Overview of the Divertor Tokamak Test Facility project

Albanese R.; Crisanti F.; Martin P.; Pizzuto A.; DTT Team

Univ. Napoli Federico II and Consorzio CREATE, Napoli, Italy; Dipartimento FSN, ENEA C. R. Frascati; Consorzio RFX (CNR, ENEA, INFN, Università di Padova, Acciaierie Venete SpA), Padova, Italy; CNR ISTP, Istituto per la Scienza e Tecnologia dei Plasmi, Sede di Padova, Italy.

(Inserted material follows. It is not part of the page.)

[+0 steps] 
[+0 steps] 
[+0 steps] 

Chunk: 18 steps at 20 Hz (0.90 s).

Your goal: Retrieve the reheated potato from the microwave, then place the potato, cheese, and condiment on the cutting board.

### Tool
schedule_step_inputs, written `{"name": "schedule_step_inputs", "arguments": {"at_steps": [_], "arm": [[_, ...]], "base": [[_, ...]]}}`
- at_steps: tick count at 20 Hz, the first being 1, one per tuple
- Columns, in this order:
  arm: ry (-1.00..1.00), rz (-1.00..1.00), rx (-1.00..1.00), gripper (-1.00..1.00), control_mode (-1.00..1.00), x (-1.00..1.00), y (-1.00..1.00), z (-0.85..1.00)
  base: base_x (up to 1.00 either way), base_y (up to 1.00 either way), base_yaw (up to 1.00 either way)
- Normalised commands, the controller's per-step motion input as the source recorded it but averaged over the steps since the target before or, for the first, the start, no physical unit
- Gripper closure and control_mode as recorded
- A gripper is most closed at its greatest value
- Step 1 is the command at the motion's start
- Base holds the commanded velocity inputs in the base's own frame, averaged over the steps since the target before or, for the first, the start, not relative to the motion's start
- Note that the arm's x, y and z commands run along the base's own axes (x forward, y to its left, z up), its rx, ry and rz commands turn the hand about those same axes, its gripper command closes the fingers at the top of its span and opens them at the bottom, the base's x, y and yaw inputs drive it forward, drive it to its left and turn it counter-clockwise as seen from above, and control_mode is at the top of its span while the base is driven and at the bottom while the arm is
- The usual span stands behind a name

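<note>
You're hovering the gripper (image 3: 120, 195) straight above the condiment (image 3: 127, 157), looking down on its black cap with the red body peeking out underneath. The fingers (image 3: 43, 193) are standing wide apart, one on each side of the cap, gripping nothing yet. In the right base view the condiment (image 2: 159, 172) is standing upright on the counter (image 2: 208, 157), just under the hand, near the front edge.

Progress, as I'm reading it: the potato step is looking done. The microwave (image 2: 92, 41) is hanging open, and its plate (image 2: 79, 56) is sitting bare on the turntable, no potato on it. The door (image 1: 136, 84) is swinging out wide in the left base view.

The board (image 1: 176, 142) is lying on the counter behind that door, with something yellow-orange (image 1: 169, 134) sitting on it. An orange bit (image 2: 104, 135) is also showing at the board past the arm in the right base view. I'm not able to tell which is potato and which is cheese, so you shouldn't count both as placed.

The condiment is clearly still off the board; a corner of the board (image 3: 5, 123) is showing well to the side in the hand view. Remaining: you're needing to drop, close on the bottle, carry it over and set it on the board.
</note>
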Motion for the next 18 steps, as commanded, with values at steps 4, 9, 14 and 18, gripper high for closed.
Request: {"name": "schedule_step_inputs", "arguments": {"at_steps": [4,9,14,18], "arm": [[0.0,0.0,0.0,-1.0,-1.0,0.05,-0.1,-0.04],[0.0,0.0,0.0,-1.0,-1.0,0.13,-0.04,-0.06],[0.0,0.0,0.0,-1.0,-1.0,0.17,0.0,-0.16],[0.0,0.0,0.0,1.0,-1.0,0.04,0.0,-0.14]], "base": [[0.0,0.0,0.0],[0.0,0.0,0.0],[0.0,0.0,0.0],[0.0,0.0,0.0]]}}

One of the main challenges, within the European Fusion Roadmap, in view of the construction of a demonstration plant (DEMO, the first nuclear fusion power plant able to provide power to the electricity grid around 2050), is the thermal power on the divertor. ITER plans to test the actual possibilities of a "standard" divertor operating in a plasma fully detached condition, i.e. no contact between plasma and first wall of the vessel. This solution could be unsuitable to be extrapolated to the operating conditions of DEMO and future reactors; then the problem of thermal loads on the divertor may remain particularly critical in the road to the realization of the reactor. For this reason, a specific project has been launched, aimed to define and design a Tokamak named "DTT (Divertor Tokamak Test)". This Tokamak has to carry out a number of scaled experiments, to be integrated with the specific physical condition expected and technological solutions included in DEMO. DTT should retain the possibility of testing different divertor magnetic configurations, including liquid metal divertor targets, and other possible solutions promising to face with the power exhaust problem. The construction has recently been approved by the Italian government. DTT will be a high field superconducting toroidal device (6 T) carrying plasma current up to 5.5 MA in pulses with length up to about 100 s and with 45 MW of additional heating power. The nominal cross section is elongated with a major radius R=2.11 m and a minor radius a=0.64m. The DTT parameters are selected so as to reproduce edge conditions as close as possible to those expected in DEMO (in terms of a set of dimensionless parameters characterizing the physics of Scrape Off Layer, SOL, and of the divertor region), while fully fitting (again, in terms of the dimensionless parameters) with DEMO bulk plasma performance. Maximum flexibility is guaranteed, within the limits of a given budget and a tight time schedule consistent with the needs of the European Road Map. This paper describes the status of the design activities of DTT. Emphasis is given on an integrated design approach, illustrate the rationale for the design choices, focusing on the main components, namely magnet system, plasma scenarios, vacuum vessel, in-vessel components, thermal shield, neutron shield, and additional heating system.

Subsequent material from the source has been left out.